> [Assignment]: Leave the pictures out and reproduce, exactly, the lines from the one with "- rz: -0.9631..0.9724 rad" through the end of the entries below.

Dataset items
┄┄┄┄┄┄┄┄┄┄

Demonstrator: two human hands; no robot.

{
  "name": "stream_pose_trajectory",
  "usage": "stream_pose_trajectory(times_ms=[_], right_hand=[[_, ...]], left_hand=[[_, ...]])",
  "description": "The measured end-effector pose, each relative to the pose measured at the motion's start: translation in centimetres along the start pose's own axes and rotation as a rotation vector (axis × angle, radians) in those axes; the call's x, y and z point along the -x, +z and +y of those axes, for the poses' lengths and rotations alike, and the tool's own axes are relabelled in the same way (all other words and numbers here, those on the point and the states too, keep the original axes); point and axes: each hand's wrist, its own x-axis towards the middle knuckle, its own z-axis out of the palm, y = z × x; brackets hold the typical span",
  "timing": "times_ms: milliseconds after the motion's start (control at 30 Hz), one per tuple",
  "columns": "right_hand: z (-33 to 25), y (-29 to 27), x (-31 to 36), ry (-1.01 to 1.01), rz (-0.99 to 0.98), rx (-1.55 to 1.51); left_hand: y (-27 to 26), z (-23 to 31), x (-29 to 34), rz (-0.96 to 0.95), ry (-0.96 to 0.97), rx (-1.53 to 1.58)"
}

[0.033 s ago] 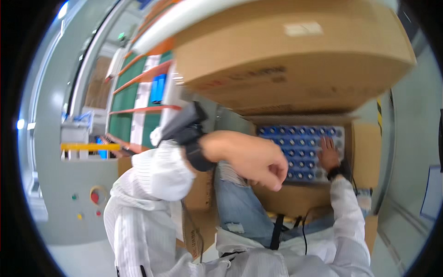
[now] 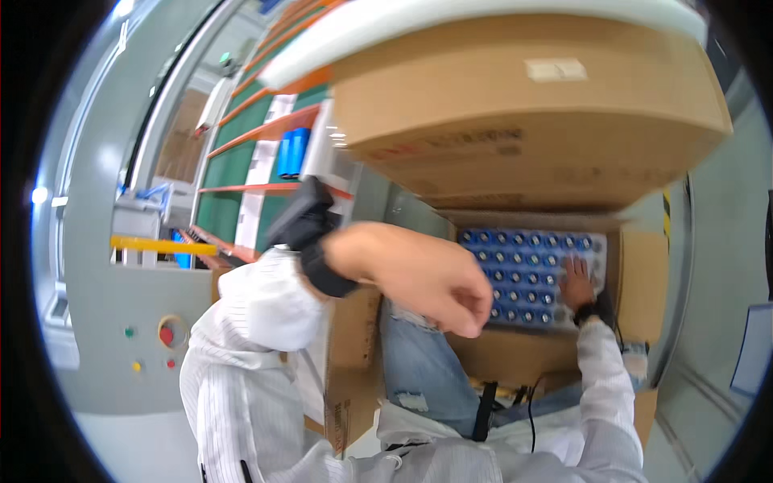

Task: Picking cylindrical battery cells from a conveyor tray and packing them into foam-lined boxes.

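In the cardboard carton (image 2: 515, 348) before me lies a pale tray (image 2: 599, 245) with rows of upright blue cylinders (image 2: 517, 258), which look like battery cells. My right hand (image 2: 576, 286) rests, fingers spread, at the tray's right side and holds nothing. My left hand (image 2: 431, 278), back turned up, is above the tray's left edge and covers part of it. Its fingers are curled; whatever they may hold is hidden beneath. A black strap with a black device (image 2: 310, 229) sits on my left wrist.
A large closed carton (image 2: 531, 105) stands just beyond the tray. To the left, a green conveyor (image 2: 221, 181) with orange dividers carries blue cylinders (image 2: 293, 153). A grey panel has a red button (image 2: 166, 333). Another carton (image 2: 354, 330) stands by my left leg.
The whole scene has shifted slightly right and down in view. My left hand has moved a little left relative to the tray. My right hand stays at the tray's right side.
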Motion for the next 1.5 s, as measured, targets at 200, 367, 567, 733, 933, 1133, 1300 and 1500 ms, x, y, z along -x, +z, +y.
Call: stream_pose_trajectory(times_ms=[200, 367, 567, 733, 933, 1133, 1300, 1500], right_hand=[[2.0, 3.5, 1.5, -0.116, 0.400, -0.198], [0.0, 1.8, 6.1, -0.101, 0.404, -0.250], [-7.2, -1.7, 6.6, -0.144, 0.417, -0.393], [-7.4, -4.6, 8.9, 0.013, 0.457, -0.455], [-12.0, -5.8, 10.3, -0.147, 0.383, -0.645], [-14.0, -10.0, 14.7, -0.075, 0.143, -1.022], [-20.4, -13.4, 17.3, -0.496, -0.259, -1.528], [-20.5, -11.8, 20.9, -0.606, -0.330, -1.996]], left_hand=[[-4.0, -7.4, 21.0, 1.290, -0.119, 0.013], [-19.6, -22.9, 19.7, 1.633, -0.171, -0.274], [-30.6, -35.6, 18.6, 1.527, -0.686, -0.468], [-35.0, -33.0, 9.1, 1.481, -0.738, -0.372], [-30.4, -38.7, 18.4, 1.905, -0.747, -0.429], [-14.9, -17.3, 21.8, 1.736, -0.048, 0.176], [6.8, -8.6, 23.4, 1.386, 0.333, 0.453], [13.7, -3.5, 2.9, 0.492, 0.091, 0.713]])
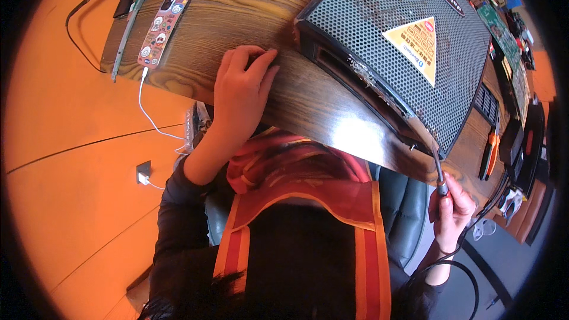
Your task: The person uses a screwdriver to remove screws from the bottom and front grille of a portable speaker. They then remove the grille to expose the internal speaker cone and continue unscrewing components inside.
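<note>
On the wooden table [267, 101], left of the speaker, lies my left hand [240, 86]. Its fingers are loosely bent and a little apart, with nothing seen in them. A large black speaker [367, 29] with a perforated metal grille and a yellow triangular sticker [418, 47] lies tilted across the tabletop. Along its near edge the casing is scuffed. At its near right corner, my right hand [453, 207] is closed round a slim rod-shaped tool [440, 181] with a thin shaft and dark collar. The shaft's upper end meets the speaker corner. My palm hides the tool's lower part.
A phone [160, 35] in a patterned pink case lies at the left, with a white cable leading to a wall socket [143, 173]. Orange-handled pliers [491, 154] and a green circuit board [498, 24] are at the right. A black cord [471, 266] loops past my right wrist.
</note>
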Motion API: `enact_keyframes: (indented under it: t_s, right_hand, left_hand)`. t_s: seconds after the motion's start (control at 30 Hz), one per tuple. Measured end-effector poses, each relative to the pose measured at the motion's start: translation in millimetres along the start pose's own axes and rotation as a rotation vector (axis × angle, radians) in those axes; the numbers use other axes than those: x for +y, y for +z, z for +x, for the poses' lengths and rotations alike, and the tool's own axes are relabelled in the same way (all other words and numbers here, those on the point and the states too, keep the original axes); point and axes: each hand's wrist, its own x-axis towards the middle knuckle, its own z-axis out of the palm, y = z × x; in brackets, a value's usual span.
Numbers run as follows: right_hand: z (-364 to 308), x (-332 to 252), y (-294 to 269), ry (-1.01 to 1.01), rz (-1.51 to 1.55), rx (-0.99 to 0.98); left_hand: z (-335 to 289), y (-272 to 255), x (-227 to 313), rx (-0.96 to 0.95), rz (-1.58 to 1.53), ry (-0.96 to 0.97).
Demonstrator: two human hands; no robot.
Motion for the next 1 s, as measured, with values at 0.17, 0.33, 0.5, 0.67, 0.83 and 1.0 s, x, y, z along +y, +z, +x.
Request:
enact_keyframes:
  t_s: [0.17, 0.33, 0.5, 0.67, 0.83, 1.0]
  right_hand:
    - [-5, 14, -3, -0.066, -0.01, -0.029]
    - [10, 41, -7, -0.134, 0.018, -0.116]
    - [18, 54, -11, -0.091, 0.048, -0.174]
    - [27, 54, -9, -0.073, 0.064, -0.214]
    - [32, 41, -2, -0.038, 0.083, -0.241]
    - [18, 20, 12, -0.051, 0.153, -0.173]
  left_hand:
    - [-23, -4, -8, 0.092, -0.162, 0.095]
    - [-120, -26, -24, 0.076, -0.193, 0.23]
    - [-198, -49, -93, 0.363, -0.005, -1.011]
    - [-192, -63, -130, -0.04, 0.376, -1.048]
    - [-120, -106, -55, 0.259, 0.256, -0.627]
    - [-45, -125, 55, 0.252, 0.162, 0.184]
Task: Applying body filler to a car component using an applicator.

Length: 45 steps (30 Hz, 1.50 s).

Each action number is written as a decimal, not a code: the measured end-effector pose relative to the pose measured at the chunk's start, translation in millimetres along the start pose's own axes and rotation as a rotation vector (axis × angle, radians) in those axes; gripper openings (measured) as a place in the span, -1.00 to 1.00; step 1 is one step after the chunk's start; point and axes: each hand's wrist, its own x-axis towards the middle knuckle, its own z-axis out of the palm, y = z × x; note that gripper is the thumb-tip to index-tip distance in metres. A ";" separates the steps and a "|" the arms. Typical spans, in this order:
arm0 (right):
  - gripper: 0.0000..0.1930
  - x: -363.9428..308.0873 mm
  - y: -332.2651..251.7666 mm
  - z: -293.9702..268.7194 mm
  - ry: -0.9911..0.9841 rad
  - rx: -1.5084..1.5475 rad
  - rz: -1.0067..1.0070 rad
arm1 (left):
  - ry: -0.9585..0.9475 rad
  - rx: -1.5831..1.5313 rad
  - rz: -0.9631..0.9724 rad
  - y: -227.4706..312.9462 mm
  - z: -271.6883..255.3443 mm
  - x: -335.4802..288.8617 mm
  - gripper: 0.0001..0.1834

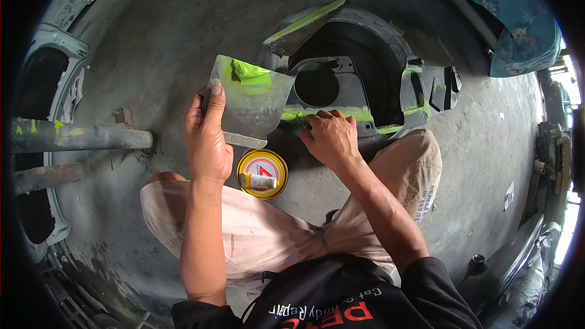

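My left hand (208, 137) grips a flat grey metal plate (255, 116) by its left side, thumb on top. A lump of bright green putty (251, 74) lies near the plate's far edge, with smears around it. Curled and bent downward, the fingers of my right hand (334, 140) press at the near edge of a dark moulded car part (332, 68). Green putty (348, 111) is spread along that edge. Whatever these fingers hold, if anything, is hidden beneath them.
Between my crossed legs and the part stands a round yellow tin (283, 161) with a small tube (259, 181) on its lid. A tyre-like ring (381, 27) lies under the part. Metal pipes (85, 137) jut in from the left; blue flowered cloth (527, 36) hangs far right.
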 end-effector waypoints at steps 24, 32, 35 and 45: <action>-0.76 18.1 -4.1 -60.1 0.416 0.205 -0.142 | 0.042 -0.005 0.011 7.6 -9.9 7.0 -0.79; -0.74 4.1 34.6 -132.5 0.266 1.297 0.094 | -0.173 0.035 -0.103 6.2 -15.2 -0.9 -0.80; -0.73 0.8 43.0 -130.9 0.080 1.487 0.170 | -0.280 -0.065 -0.294 2.0 12.0 -25.9 -0.76; -0.56 5.4 56.5 -87.5 -0.229 1.485 0.339 | -0.494 0.184 -0.036 -25.4 12.6 -35.6 -0.85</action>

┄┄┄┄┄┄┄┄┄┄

> [Task response]:
  - rz: -0.9631..0.9724 rad
  - y: -227.4706..312.9462 mm
  - z: -271.6883..255.3443 mm
  - x: -335.4802..288.8617 mm
  - gripper: 0.0001..0.1834


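My left hand (208, 137) grips a flat grey metal plate (255, 116) by its left side, thumb on top. A lump of bright green putty (251, 74) lies near the plate's far edge, with smears around it. Curled and bent downward, the fingers of my right hand (334, 140) press at the near edge of a dark moulded car part (332, 68). Green putty (348, 111) is spread along that edge. Whatever these fingers hold, if anything, is hidden beneath them.
Between my crossed legs and the part stands a round yellow tin (283, 161) with a small tube (259, 181) on its lid. A tyre-like ring (381, 27) lies under the part. Metal pipes (85, 137) jut in from the left; blue flowered cloth (527, 36) hangs far right.
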 end-effector waypoints at steps 24, 32, 35 and 45: <action>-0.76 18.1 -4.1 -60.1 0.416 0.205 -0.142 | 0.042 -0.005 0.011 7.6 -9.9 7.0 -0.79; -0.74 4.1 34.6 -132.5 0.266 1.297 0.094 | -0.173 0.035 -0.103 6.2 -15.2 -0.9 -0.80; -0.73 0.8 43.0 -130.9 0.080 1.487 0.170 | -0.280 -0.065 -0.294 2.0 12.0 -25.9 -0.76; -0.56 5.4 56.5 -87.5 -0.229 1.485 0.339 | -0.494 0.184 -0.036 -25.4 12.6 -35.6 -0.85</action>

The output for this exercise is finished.